## TASK INSTRUCTIONS
Only the pictures are to be left out; set down the rest of the records exactly.

════════════════════

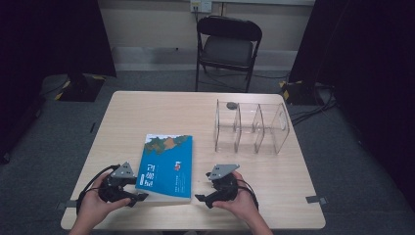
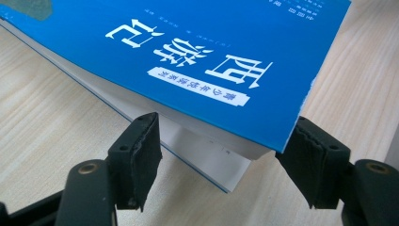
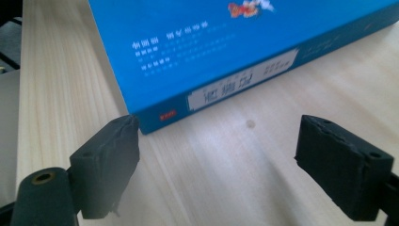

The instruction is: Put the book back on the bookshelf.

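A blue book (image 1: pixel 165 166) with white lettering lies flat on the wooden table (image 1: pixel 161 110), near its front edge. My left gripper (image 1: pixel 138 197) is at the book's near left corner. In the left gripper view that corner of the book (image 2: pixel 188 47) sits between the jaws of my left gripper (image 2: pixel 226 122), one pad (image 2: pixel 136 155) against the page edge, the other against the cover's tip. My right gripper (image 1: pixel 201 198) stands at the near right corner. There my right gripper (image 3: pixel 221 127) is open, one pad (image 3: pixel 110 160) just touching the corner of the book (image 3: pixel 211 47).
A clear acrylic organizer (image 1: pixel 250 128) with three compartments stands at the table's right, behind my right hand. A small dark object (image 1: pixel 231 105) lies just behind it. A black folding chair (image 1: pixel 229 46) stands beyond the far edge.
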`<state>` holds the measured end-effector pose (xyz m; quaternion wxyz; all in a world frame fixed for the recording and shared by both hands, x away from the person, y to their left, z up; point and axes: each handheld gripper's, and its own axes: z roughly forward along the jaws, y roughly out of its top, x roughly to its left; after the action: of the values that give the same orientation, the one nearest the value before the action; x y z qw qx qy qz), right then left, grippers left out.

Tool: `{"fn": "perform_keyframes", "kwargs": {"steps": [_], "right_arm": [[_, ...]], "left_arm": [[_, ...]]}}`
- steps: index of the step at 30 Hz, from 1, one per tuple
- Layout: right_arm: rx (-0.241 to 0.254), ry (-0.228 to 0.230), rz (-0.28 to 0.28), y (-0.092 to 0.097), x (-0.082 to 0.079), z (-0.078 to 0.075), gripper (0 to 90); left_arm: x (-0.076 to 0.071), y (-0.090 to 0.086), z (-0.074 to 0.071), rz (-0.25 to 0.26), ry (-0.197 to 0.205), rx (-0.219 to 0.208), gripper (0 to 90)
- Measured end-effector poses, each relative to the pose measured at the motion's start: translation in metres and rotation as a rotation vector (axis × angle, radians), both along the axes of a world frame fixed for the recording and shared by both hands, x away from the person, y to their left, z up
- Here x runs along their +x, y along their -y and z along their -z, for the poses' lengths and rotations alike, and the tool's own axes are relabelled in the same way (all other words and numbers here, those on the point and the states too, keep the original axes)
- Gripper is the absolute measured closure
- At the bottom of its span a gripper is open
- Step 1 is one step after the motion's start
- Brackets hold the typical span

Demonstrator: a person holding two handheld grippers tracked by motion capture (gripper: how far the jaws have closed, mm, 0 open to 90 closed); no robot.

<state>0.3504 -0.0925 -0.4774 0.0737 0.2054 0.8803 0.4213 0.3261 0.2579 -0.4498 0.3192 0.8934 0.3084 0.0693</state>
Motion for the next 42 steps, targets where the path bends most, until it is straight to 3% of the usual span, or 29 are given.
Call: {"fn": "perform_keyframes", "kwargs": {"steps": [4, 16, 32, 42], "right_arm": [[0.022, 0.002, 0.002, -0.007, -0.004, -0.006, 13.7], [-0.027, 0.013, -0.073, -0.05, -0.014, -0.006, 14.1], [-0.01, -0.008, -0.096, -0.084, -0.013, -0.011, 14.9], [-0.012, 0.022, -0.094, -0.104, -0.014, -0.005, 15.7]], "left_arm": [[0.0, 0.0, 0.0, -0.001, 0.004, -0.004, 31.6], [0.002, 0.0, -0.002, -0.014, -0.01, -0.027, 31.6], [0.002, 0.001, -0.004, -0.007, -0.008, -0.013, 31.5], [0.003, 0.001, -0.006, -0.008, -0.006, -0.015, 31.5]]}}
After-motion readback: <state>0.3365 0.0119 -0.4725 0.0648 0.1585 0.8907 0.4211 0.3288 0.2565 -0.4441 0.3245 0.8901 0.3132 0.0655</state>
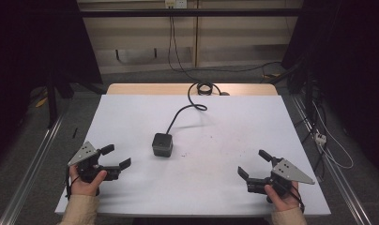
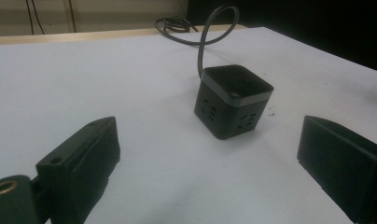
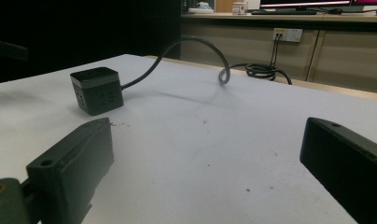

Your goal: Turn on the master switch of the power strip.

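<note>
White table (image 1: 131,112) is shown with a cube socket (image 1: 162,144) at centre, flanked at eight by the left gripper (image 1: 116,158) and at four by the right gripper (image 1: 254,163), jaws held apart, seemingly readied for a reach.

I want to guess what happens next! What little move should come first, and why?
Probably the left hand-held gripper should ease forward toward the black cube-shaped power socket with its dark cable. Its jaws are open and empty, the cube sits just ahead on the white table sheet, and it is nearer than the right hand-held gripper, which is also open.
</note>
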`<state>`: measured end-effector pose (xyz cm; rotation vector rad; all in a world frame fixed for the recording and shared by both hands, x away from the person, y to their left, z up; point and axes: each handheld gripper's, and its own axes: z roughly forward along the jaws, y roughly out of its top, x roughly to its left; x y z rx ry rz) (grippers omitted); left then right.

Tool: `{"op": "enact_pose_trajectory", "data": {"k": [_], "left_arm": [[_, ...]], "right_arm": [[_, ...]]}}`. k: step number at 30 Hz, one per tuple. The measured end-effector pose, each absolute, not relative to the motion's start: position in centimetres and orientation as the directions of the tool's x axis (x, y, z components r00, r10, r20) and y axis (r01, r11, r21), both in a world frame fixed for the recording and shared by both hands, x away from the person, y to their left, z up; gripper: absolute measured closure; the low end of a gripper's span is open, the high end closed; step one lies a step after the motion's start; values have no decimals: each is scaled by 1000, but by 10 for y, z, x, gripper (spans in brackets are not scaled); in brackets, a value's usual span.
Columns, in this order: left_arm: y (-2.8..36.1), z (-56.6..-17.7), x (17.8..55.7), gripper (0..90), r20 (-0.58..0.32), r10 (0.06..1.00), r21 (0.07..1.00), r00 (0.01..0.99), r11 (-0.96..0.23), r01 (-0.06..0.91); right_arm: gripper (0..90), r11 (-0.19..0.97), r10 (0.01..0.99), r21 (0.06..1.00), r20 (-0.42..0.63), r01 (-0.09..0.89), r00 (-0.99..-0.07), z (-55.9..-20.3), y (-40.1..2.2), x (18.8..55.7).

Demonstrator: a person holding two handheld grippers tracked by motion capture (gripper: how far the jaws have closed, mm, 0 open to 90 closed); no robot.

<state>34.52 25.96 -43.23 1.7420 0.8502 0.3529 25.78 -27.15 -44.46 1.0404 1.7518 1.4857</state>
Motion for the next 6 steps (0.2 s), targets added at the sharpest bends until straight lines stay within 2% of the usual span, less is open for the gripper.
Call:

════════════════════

## REPLY
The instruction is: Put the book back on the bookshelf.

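A blue book (image 1: pixel 165 166) with white lettering lies flat on the wooden table (image 1: pixel 161 110), near its front edge. My left gripper (image 1: pixel 138 197) is at the book's near left corner. In the left gripper view that corner of the book (image 2: pixel 188 47) sits between the jaws of my left gripper (image 2: pixel 226 122), one pad (image 2: pixel 136 155) against the page edge, the other against the cover's tip. My right gripper (image 1: pixel 201 198) stands at the near right corner. There my right gripper (image 3: pixel 221 127) is open, one pad (image 3: pixel 110 160) just touching the corner of the book (image 3: pixel 211 47).
A clear acrylic organizer (image 1: pixel 250 128) with three compartments stands at the table's right, behind my right hand. A small dark object (image 1: pixel 231 105) lies just behind it. A black folding chair (image 1: pixel 229 46) stands beyond the far edge.
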`<state>` holds the measured end-effector pose (xyz m; quaternion wxyz; all in a world frame fixed for the recording and shared by both hands, x away from the person, y to their left, z up; point and axes: each handheld gripper's, and its own axes: z roughly forward along the jaws, y roughly out of its top, x roughly to its left; after the action: of the values that give the same orientation, the one nearest the value before the action; x y z qw qx qy qz), right then left, grippers left out.

Tool: `{"fn": "perform_keyframes", "kwargs": {"steps": [_], "right_arm": [[_, ...]], "left_arm": [[_, ...]]}}`
- steps: index of the step at 30 Hz, from 1, one per tuple
- Layout: right_arm: rx (-0.241 to 0.254), ry (-0.228 to 0.230), rz (-0.28 to 0.28), y (-0.092 to 0.097), x (-0.082 to 0.079), z (-0.078 to 0.075), gripper (0 to 90); left_arm: x (-0.076 to 0.071), y (-0.090 to 0.086), z (-0.074 to 0.071), rz (-0.25 to 0.26), ry (-0.197 to 0.205), rx (-0.219 to 0.208), gripper (0 to 90)
- Measured end-effector poses, each relative to the pose measured at the motion's start: translation in metres and rotation as a rotation vector (axis × angle, radians), both along the axes of a world frame fixed for the recording and shared by both hands, x away from the person, y to their left, z up
- Here x runs along their +x, y along their -y and z along their -z, for the poses' lengths and rotations alike, and the tool's own axes are relabelled in the same way (all other words and numbers here, those on the point and the states too, keep the original axes)
- Gripper is the absolute measured closure
- At the bottom of its span a gripper is open
- Step 1 is one step after the motion's start
- Brackets hold the typical span

Demonstrator: a person holding two handheld grippers tracked by motion capture (gripper: how far the jaws have closed, mm, 0 open to 90 closed); no robot.

<state>0.3504 -0.0925 -0.4774 0.0737 0.2054 0.8803 0.4213 0.3261 0.2579 -0.4498 0.3192 0.8934 0.3084 0.0693</state>
Motion for the next 42 steps, targets where the path bends most, until it is straight to 3% of the usual span, or 29 are given.
Call: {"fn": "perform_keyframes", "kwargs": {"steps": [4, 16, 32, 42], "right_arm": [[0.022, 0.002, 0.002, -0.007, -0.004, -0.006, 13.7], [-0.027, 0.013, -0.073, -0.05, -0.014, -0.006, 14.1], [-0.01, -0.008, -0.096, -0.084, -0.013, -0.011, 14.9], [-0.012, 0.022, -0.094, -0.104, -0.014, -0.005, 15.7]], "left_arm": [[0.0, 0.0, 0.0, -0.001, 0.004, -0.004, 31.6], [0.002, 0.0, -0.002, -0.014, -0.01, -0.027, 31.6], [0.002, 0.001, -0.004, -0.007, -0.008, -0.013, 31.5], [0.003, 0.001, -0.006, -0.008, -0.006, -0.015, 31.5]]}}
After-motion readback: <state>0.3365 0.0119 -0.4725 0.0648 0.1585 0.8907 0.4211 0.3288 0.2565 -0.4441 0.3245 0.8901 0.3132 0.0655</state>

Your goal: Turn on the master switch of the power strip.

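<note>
White table (image 1: 131,112) is shown with a cube socket (image 1: 162,144) at centre, flanked at eight by the left gripper (image 1: 116,158) and at four by the right gripper (image 1: 254,163), jaws held apart, seemingly readied for a reach.

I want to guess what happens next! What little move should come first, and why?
Probably the left hand-held gripper should ease forward toward the black cube-shaped power socket with its dark cable. Its jaws are open and empty, the cube sits just ahead on the white table sheet, and it is nearer than the right hand-held gripper, which is also open.
</note>
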`<state>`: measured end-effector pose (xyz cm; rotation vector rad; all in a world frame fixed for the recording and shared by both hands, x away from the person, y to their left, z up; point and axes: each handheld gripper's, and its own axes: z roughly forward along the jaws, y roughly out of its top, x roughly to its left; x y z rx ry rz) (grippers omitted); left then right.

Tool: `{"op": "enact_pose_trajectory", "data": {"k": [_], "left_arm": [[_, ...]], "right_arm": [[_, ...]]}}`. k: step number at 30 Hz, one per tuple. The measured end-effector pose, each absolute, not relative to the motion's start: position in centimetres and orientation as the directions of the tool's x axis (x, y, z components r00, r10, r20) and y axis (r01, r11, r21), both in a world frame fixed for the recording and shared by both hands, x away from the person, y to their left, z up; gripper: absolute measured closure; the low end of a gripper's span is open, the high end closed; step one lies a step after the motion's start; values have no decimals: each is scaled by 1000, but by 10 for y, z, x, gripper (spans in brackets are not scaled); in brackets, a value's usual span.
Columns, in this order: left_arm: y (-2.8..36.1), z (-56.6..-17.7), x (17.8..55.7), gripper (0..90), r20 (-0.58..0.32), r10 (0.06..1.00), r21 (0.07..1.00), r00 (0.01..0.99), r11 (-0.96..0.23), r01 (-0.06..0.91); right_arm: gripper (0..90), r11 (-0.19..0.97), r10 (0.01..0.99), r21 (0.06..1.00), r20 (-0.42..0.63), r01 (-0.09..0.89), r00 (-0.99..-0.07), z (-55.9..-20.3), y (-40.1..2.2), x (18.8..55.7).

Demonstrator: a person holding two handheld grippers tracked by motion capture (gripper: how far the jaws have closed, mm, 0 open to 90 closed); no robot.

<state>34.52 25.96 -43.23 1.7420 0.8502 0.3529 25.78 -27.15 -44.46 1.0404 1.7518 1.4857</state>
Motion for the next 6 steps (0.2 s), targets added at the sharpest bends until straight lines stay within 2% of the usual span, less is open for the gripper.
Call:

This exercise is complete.